CoBank Forecasts Shrinking Supplies, Stronger Demand for Beef

Victoria G Myers
By  Victoria G. Myers , Progressive Farmer Senior Editor
Supply-demand fundamentals continue to paint a bright outlook for much of agriculture, including beef producers, moving through 2021. (DTN/Progressive Farmer photo by Greg Latza)

In its latest quarterly report, CoBank's staff of veteran analysts present a largely optimistic outlook for farming, noting that "on the rural front, agriculture has its swagger back."

Specific to the beef industry, analyst Will Sawyer reported mid-February's major winter storm and freeze caused a brief slowdown in beef processing and demand, but it was short-lived with no negative or long-lasting market implications. He noted the USDA projected beef production would decline by 3.5% in the second half of 2021, bullish to cattle prices, now about 15% above year-ago levels.

Demand is behind the strong first-quarter report, even though foodservice remained below year-ago levels. Sawyer said the positive outlook tied to beef demand is driven in part by progress on the COVID-19 vaccine rollout. But there were other positive factors, too, including plans to build new plants across the country and to expand capacity of existing plants.

Sawyer said the beef industry's limited capacity for processing was a weakness amplified by the pandemic and that while limited capacity expansion is forecast for 2021, continued growth in coming years will be critical to improved profitability for the cow-calf, stocker and feeding sectors of the industry.


CoBank's extensive report revealed many in agriculture are experiencing the best market conditions seen since 2013, with prices near multi-year highs and at a projected 7% rate of growth for this year -- the fastest rate of expansion since 1984. About 40% of that growth is tied by most analysts to federal stimulus.

CoBank's Dan Kowalski noted supply chains are showing signs of strain, with prices at the producer level rising across many industries and the expectation that higher costs will be passed on to consumers in coming months.

"Any inflation that results from this resurgent demand will be in addition to the 'base effect' inflation that we are certain to have in coming months," he explained. "Inflation is typically measured in year-over-year terms, and base effects occur when inflation readings are skewed because of price anomalies in the prior year."

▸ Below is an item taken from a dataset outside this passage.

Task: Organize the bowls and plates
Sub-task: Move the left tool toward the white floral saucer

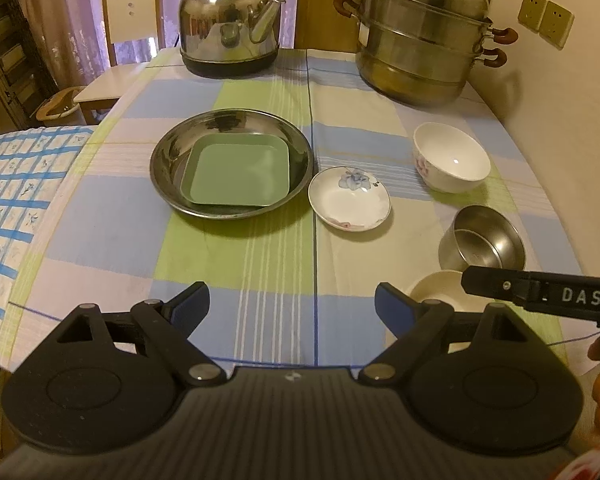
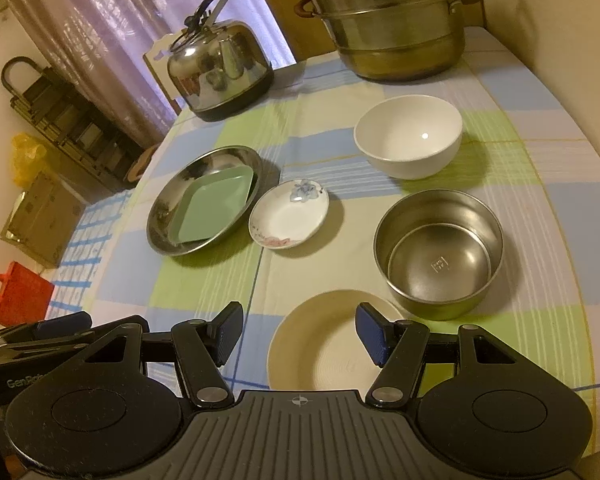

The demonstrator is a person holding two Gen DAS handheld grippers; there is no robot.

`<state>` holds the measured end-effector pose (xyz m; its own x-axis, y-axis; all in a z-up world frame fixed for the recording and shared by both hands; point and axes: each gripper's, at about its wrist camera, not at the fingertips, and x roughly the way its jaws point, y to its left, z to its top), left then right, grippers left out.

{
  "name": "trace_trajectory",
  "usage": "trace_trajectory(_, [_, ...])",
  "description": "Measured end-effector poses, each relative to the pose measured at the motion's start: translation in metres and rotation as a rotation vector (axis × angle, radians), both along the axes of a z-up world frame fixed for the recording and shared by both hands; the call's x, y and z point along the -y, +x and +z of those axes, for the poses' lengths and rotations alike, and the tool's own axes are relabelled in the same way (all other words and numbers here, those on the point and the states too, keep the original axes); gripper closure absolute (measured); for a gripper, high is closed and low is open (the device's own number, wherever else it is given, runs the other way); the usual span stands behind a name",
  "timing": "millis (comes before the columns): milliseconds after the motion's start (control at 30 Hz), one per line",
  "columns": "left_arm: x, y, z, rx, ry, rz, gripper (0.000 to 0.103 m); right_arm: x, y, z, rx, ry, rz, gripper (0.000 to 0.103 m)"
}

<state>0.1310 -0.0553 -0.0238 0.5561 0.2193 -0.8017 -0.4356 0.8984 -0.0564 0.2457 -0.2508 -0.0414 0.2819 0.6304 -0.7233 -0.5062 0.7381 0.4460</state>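
Currently both sets of fingers stand apart with nothing between the pads; neither tool holds a dish.

Right gripper (image 2: 298, 334): the cream plate (image 2: 320, 344) lies directly below and ahead of it, lower centre of the right wrist view. One blue pad overlaps the plate's right rim in the picture, the other sits off its left edge (contact cannot be judged from this angle, but the pads look above the plate, not on it). Plate is round, so no long axis to align with; only the rim matters.

Left gripper (image 1: 292, 306): points at bare checked cloth on the worktop (image 1: 236, 248). In its view the cream plate (image 1: 440, 286) is only a sliver at lower right, partly behind the right tool's black arm.

Other dishes: steel pan (image 2: 168, 196) with the green square plate (image 2: 216, 204) inside it, left of centre; floral saucer (image 2: 290, 216) just beside the pan; white bowl (image 2: 410, 136) upper right; steel bowl (image 2: 438, 252) just beside the cream plate, at its upper right.

Judgement: the right hand is much nearer the cream plate. Next move likely a short drop onto its rim.
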Motion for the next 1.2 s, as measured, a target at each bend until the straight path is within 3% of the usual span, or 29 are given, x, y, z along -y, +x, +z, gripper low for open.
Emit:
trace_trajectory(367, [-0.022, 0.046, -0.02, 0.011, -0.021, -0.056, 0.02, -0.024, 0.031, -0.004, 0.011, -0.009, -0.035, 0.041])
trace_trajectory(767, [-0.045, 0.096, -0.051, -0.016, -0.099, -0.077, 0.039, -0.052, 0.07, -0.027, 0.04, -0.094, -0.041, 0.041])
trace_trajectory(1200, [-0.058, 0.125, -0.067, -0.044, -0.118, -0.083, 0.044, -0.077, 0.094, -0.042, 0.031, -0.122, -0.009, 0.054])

Kowalski noted expectations by the Federal Reserve point to a 3% burst of "short-lived" inflation as the economy resets itself, with the possibility of inflation over 2% continuing into 2022.

In grains, CoBank analyst Kenneth Scott Zuckerberg said the rally continued with the first quarter, ending with a positive spike after a "bullish shocker" planting intentions report. It will help farm supply, including ag retailers and distributors, reach a "full and profitable spring agronomy season," he added.

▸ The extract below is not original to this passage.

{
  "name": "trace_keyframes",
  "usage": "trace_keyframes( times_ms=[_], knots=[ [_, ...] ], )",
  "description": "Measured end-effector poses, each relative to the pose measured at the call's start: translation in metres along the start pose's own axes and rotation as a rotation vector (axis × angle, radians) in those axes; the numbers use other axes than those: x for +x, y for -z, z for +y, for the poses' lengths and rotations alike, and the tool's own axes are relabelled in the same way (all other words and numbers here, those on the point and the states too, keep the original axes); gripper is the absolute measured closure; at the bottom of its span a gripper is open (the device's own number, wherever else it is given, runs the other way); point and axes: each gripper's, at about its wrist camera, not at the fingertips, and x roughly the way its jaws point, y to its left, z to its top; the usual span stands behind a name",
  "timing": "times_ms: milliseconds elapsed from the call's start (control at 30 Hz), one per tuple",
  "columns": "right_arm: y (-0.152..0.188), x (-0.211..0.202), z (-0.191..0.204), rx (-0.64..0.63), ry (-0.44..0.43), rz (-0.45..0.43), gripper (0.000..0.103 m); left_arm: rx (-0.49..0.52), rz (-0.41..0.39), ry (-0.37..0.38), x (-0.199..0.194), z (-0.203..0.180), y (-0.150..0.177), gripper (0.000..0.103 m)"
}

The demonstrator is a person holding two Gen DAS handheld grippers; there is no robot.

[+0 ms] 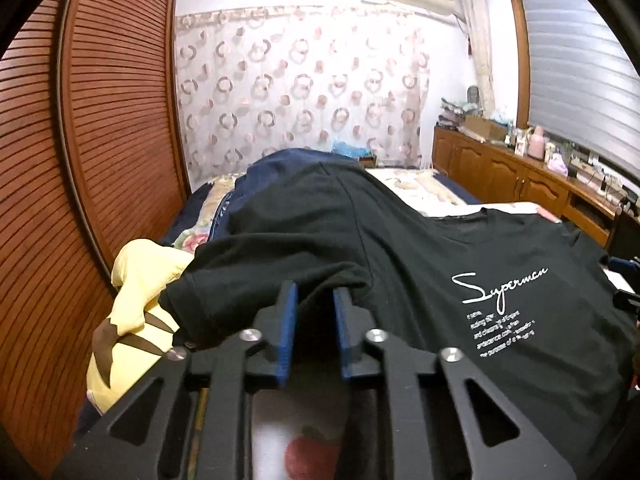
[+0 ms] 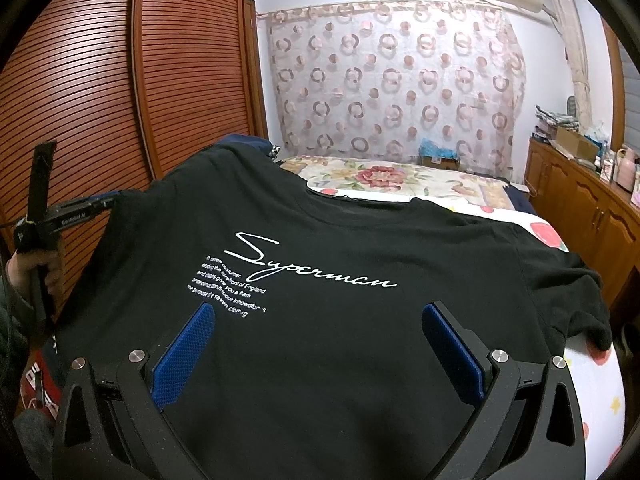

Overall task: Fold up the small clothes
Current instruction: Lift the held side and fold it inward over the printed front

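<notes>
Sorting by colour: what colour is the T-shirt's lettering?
White lettering on the black T-shirt, clearest in the right wrist view.

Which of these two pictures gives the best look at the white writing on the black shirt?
The right wrist view: the white writing on the black T-shirt sits centred and sharp, between the open right gripper fingers. The left wrist view shows it off to the right, slanted and blurrier, while the left gripper pinches a fold.

A black T-shirt (image 2: pixel 340 320) lies front-up on the bed (image 2: pixel 592 380), white "Superman" script (image 2: pixel 316 266) and small print across its chest, neckline toward the bed's far end, one sleeve bunched and lifted.
</notes>
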Motion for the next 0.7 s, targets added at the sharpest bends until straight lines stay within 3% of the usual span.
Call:
trace_keyframes(
  times_ms=[133,167,200,267,567,600,633,700],
  knots=[
    [-0.002,0.001,-0.004,0.002,-0.002,0.0,0.0,-0.013,0.031,-0.032,0.011,0.01,0.002,0.085],
    [-0.002,0.001,-0.004,0.001,-0.001,0.0,0.0,-0.02,0.033,-0.031,0.012,0.013,0.002,0.088],
    [-0.002,0.001,-0.005,0.001,0.0,-0.001,0.0,-0.026,0.031,-0.031,0.012,0.014,0.002,0.1],
    [-0.002,0.001,-0.006,0.003,0.002,-0.001,0.0,-0.035,0.021,-0.044,0.01,0.016,-0.001,0.103],
    [-0.001,-0.001,-0.008,0.012,0.006,-0.008,0.0,-0.019,-0.079,0.02,-0.018,0.007,-0.039,0.1],
    [0.0,-0.001,-0.008,0.012,0.006,-0.007,0.0,-0.023,-0.064,0.026,-0.018,0.01,-0.041,0.088],
    [0.001,-0.001,-0.007,0.011,0.008,-0.006,0.0,-0.024,-0.056,0.018,-0.017,0.014,-0.04,0.067],
    [0.001,0.0,-0.006,0.009,0.008,-0.006,0.0,-0.036,-0.068,-0.013,-0.017,0.025,-0.037,0.043]
  ],
)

Regarding other livestock, Will Sawyer reported chicken prices started 2021 "like a rocket" and climbed over 20% the first quarter. That's enough to offset the double-digit rate of feed cost inflation that started last fall. He said annual production should be about even with 2020 levels. Pork producers are also optimistic, he said, with a positive outlook for exports and strong domestic demand key.

"China has slowed its hog herd rebuilding due to increased African swine fever cases this winter," he reported. "That is helping drive the positive outlook for the remainder of the year."

In the U.S., Sawyer said, the expectation is for feed cost inflation this year to be at nearly 30%, the highest since 2011. Despite this, based on anticipated hog prices, producers could earn $25 and $30 per head.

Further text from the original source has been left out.